■ WHAT IS BEING ASKED
Read the data and repeat all of it exactly.

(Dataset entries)
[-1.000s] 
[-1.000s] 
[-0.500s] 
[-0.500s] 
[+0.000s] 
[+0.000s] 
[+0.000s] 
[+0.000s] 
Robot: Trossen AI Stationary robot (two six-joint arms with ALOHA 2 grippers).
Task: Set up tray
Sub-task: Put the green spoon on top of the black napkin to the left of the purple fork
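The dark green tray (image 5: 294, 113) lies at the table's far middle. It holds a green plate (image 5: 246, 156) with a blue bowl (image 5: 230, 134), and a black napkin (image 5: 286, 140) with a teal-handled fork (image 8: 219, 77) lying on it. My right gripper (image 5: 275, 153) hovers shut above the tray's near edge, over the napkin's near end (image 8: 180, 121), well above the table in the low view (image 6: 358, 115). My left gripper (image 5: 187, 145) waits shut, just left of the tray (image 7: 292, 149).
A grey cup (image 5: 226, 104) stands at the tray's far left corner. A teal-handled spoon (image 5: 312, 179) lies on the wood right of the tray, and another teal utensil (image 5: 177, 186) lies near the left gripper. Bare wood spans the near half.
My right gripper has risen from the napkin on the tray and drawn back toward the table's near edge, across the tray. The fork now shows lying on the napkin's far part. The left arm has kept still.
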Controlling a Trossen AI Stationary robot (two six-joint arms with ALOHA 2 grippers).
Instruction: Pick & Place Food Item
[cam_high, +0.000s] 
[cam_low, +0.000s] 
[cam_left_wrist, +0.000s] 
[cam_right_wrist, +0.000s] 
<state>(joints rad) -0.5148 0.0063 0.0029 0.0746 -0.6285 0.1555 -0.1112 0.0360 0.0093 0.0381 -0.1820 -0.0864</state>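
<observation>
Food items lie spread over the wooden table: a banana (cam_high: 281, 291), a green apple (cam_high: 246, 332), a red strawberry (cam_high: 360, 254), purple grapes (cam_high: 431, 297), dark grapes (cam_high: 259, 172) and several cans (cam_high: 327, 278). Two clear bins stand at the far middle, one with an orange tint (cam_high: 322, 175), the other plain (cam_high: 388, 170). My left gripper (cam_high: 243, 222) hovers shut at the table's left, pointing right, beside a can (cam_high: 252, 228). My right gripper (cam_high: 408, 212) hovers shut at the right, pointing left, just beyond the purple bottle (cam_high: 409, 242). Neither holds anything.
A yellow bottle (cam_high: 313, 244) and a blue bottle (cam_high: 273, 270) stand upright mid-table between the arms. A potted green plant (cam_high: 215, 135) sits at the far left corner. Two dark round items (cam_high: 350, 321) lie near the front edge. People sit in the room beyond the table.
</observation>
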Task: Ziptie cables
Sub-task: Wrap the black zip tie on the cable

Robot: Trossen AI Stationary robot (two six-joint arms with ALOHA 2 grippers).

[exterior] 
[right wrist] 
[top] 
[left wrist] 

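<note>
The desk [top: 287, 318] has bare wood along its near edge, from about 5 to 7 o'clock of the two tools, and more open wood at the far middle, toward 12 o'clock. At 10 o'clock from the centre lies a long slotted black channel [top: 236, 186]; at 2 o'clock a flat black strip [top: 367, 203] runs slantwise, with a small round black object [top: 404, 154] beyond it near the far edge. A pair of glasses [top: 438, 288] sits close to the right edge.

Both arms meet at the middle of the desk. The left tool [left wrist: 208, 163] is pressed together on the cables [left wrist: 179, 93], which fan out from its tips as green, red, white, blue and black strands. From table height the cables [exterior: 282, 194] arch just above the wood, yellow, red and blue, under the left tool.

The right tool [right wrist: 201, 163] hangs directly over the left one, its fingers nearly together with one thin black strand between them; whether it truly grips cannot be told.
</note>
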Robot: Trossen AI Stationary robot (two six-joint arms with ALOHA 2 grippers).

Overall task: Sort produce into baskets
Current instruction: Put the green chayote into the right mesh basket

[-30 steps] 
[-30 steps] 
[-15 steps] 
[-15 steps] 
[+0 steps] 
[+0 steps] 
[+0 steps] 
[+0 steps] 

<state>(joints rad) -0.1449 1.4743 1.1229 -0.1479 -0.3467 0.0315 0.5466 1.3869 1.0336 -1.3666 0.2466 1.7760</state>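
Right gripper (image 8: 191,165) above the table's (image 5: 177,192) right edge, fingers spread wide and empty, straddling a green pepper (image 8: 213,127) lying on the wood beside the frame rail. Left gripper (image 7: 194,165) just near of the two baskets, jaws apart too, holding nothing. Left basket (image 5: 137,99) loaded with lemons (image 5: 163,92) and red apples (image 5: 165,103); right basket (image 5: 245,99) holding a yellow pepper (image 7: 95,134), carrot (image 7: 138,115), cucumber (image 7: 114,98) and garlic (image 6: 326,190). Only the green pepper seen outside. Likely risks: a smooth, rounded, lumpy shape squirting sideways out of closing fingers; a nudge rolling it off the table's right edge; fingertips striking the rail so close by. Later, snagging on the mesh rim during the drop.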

■ ANSWER BELOW
[-1.000s] 
[-1.000s] 
[-0.500s] 
[-0.500s] 
[+0.000s] 
[+0.000s] 
[+0.000s] 
[+0.000s] 
Robot: Trossen AI Stationary robot (two six-joint arms with ALOHA 2 grippers).
Task: Set up tray
Sub-task: Put the green spoon on top of the black napkin to the left of the purple fork
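The dark green tray (image 5: 294, 113) lies at the table's far middle. It holds a green plate (image 5: 246, 156) with a blue bowl (image 5: 230, 134), and a black napkin (image 5: 286, 140) with a teal-handled fork (image 8: 219, 77) lying on it. My right gripper (image 5: 275, 153) hovers shut above the tray's near edge, over the napkin's near end (image 8: 180, 121), well above the table in the low view (image 6: 358, 115). My left gripper (image 5: 187, 145) waits shut, just left of the tray (image 7: 292, 149).
A grey cup (image 5: 226, 104) stands at the tray's far left corner. A teal-handled spoon (image 5: 312, 179) lies on the wood right of the tray, and another teal utensil (image 5: 177, 186) lies near the left gripper. Bare wood spans the near half.
My right gripper has risen from the napkin on the tray and drawn back toward the table's near edge, across the tray. The fork now shows lying on the napkin's far part. The left arm has kept still.
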Controlling a Trossen AI Stationary robot (two six-joint arms with ALOHA 2 grippers).
Instruction: Pick & Place Food Item
[cam_high, +0.000s] 
[cam_low, +0.000s] 
[cam_left_wrist, +0.000s] 
[cam_right_wrist, +0.000s] 
<state>(joints rad) -0.5148 0.0063 0.0029 0.0746 -0.6285 0.1555 -0.1112 0.0360 0.0093 0.0381 -0.1820 -0.0864</state>
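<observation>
Food items lie spread over the wooden table: a banana (cam_high: 281, 291), a green apple (cam_high: 246, 332), a red strawberry (cam_high: 360, 254), purple grapes (cam_high: 431, 297), dark grapes (cam_high: 259, 172) and several cans (cam_high: 327, 278). Two clear bins stand at the far middle, one with an orange tint (cam_high: 322, 175), the other plain (cam_high: 388, 170). My left gripper (cam_high: 243, 222) hovers shut at the table's left, pointing right, beside a can (cam_high: 252, 228). My right gripper (cam_high: 408, 212) hovers shut at the right, pointing left, just beyond the purple bottle (cam_high: 409, 242). Neither holds anything.
A yellow bottle (cam_high: 313, 244) and a blue bottle (cam_high: 273, 270) stand upright mid-table between the arms. A potted green plant (cam_high: 215, 135) sits at the far left corner. Two dark round items (cam_high: 350, 321) lie near the front edge. People sit in the room beyond the table.
</observation>
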Task: Ziptie cables
Sub-task: Wrap the black zip tie on the cable

Robot: Trossen AI Stationary robot (two six-joint arms with ALOHA 2 grippers).

[exterior] 
[right wrist] 
[top] 
[left wrist] 

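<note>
The desk [top: 287, 318] has bare wood along its near edge, from about 5 to 7 o'clock of the two tools, and more open wood at the far middle, toward 12 o'clock. At 10 o'clock from the centre lies a long slotted black channel [top: 236, 186]; at 2 o'clock a flat black strip [top: 367, 203] runs slantwise, with a small round black object [top: 404, 154] beyond it near the far edge. A pair of glasses [top: 438, 288] sits close to the right edge.

Both arms meet at the middle of the desk. The left tool [left wrist: 208, 163] is pressed together on the cables [left wrist: 179, 93], which fan out from its tips as green, red, white, blue and black strands. From table height the cables [exterior: 282, 194] arch just above the wood, yellow, red and blue, under the left tool.

The right tool [right wrist: 201, 163] hangs directly over the left one, its fingers nearly together with one thin black strand between them; whether it truly grips cannot be told.
</note>
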Robot: Trossen AI Stationary robot (two six-joint arms with ALOHA 2 grippers).

Overall task: Sort produce into baskets
Current instruction: Put the green chayote into the right mesh basket

[-30 steps] 
[-30 steps] 
[-15 steps] 
[-15 steps] 
[+0 steps] 
[+0 steps] 
[+0 steps] 
[+0 steps] 

<state>(joints rad) -0.1449 1.4743 1.1229 -0.1479 -0.3467 0.0315 0.5466 1.3869 1.0336 -1.3666 0.2466 1.7760</state>
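Right gripper (image 8: 191,165) above the table's (image 5: 177,192) right edge, fingers spread wide and empty, straddling a green pepper (image 8: 213,127) lying on the wood beside the frame rail. Left gripper (image 7: 194,165) just near of the two baskets, jaws apart too, holding nothing. Left basket (image 5: 137,99) loaded with lemons (image 5: 163,92) and red apples (image 5: 165,103); right basket (image 5: 245,99) holding a yellow pepper (image 7: 95,134), carrot (image 7: 138,115), cucumber (image 7: 114,98) and garlic (image 6: 326,190). Only the green pepper seen outside. Likely risks: a smooth, rounded, lumpy shape squirting sideways out of closing fingers; a nudge rolling it off the table's right edge; fingertips striking the rail so close by. Later, snagging on the mesh rim during the drop.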

Nothing more is required for this exercise.